What are thyroid conditions?
The thyroid is an endocrine gland in the neck that regulates metabolism. Its main surgically relevant conditions are:
- Nodules and nodular/multinodular goiter.
- Overactivity (hyperthyroidism, toxic goiter, Graves' disease).
- Thyroiditis and underactivity.
- Thyroid cancer (differentiated, medullary, anaplastic).
How common are they?
Thyroid nodules are very common: palpable in about 5% of the population but detectable on ultrasound in up to 50–60%, especially in women and with age.
The vast majority of nodules are benign; an estimated 5–7% are malignant, which is why correct evaluation is decisive.
How do they present?
Many conditions are asymptomatic and found incidentally. When symptoms occur:
- A palpable swelling or "lump" in the neck.
- A sense of pressure, difficulty swallowing or breathing (with large goiters).
- Hoarseness — a finding that requires investigation.
- Symptoms of hyperthyroidism (palpitations, weight loss, anxiety) or hypothyroidism (fatigue, weight gain).
How are they diagnosed?
Evaluation combines hormonal, imaging and cytological assessment:
- Neck ultrasound: characterises nodules (TI-RADS) and neck lymph nodes.
- Hormonal tests (TSH, free hormones, antibodies): assess function.
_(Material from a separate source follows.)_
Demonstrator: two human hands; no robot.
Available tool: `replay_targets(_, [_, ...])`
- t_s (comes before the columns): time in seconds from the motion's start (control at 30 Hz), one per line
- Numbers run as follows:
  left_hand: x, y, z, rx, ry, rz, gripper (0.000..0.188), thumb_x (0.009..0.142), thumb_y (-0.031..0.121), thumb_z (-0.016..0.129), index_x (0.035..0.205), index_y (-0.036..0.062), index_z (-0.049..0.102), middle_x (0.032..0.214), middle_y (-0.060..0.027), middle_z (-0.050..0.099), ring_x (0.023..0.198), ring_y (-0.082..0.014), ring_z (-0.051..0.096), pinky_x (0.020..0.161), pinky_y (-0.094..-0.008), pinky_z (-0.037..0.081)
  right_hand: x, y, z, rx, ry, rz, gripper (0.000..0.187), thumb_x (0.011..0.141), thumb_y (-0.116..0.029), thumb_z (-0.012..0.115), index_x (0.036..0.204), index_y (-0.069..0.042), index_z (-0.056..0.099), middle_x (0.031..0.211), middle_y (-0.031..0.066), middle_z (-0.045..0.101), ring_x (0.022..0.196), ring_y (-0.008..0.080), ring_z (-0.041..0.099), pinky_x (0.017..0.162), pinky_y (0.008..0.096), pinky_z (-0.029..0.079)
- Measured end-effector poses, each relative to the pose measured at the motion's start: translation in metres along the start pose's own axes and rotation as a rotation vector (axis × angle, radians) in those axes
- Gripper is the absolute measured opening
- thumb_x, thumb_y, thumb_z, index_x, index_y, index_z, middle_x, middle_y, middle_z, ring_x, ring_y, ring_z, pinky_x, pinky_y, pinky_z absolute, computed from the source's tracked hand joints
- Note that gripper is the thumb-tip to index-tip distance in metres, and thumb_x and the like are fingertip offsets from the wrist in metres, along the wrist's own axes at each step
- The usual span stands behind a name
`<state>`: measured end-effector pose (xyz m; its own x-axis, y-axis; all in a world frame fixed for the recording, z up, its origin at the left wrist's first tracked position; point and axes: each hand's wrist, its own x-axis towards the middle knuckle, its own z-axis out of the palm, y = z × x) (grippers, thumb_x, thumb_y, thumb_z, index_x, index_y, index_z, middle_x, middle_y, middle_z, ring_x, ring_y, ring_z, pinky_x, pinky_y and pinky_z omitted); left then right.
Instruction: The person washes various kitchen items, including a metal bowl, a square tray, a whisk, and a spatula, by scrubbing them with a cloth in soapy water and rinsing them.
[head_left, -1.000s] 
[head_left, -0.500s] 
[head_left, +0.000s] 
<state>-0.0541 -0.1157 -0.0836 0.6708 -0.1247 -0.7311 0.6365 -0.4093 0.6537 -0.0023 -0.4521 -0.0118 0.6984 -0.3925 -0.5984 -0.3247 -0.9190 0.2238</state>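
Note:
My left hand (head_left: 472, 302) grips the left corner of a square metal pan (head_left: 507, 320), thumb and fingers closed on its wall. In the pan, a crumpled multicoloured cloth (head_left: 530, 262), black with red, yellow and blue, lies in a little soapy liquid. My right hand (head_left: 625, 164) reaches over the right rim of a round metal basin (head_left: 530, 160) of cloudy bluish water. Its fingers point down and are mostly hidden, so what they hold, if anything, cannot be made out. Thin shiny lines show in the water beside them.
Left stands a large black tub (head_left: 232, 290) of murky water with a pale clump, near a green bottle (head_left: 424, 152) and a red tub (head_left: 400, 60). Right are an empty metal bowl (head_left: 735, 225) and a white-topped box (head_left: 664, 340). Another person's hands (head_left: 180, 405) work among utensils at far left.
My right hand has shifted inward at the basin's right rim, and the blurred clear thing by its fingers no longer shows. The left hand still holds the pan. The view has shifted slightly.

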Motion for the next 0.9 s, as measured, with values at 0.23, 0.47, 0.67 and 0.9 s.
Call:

- Fine-needle aspiration (FNA): cytological diagnosis by Bethesda — the key tool for distinguishing benign from malignant.
- Laryngoscopy (vocal cord check) and CT for large or retrosternal goiters.
How are nodules categorised?
Two systems guide the surveillance-vs-surgery decision:
- TI-RADS: ultrasound risk categorisation of a nodule, determining whether FNA is needed.
- Bethesda (I–VI): cytological categorisation of FNA material, from benign to malignant, determining the treatment strategy.
Combining them allows an individualised decision that avoids unnecessary surgery.
Modern treatment options
Management depends on the nature of the condition. Many benign nodules are simply monitored, while surgery is indicated in specific cases, prioritising protection of the voice and the parathyroid glands.
Total thyroidectomy
Removal of the entire gland. Indicated for multinodular goiter with pressure effects, Graves' disease and thyroid cancer. Performed with intraoperative nerve monitoring (IONM) and protection of the parathyroids.
Lobectomy (hemithyroidectomy)
Removal of one lobe. Indicated for unilateral disease, for indeterminate nodules (Bethesda III–IV) to reach a definitive diagnosis, or for selected small differentiated cancers.
Active surveillance
For benign, small and asymptomatic low-risk nodules. It involves periodic ultrasound and hormonal review, avoiding unnecessary operations.
Neck lymph node dissection
In thyroid cancer with involved neck lymph nodes, a targeted dissection (central and/or lateral compartment) complements thyroidectomy according to oncological principles.
Frequently asked questions
Is my nodule cancer?
In the vast majority, no. An estimated 5–7% of nodules are malignant. Ultrasound (TI-RADS) and, where needed, FNA (Bethesda) reliably identify suspicious nodules.
Will I need hormones after surgery?
After total thyroidectomy, lifelong thyroid hormone replacement (thyroxine) is needed. After lobectomy, a proportion of patients retain adequate function.
Will there be a visible scar?
The classic incision is small and planned to leave a discreet result. In selected cases, alternative approaches without a visible neck incision are available.
Is my voice at risk?
The risk of permanent voice change is low, particularly with intraoperative nerve monitoring (IONM), which helps identify and protect the nerve of the voice.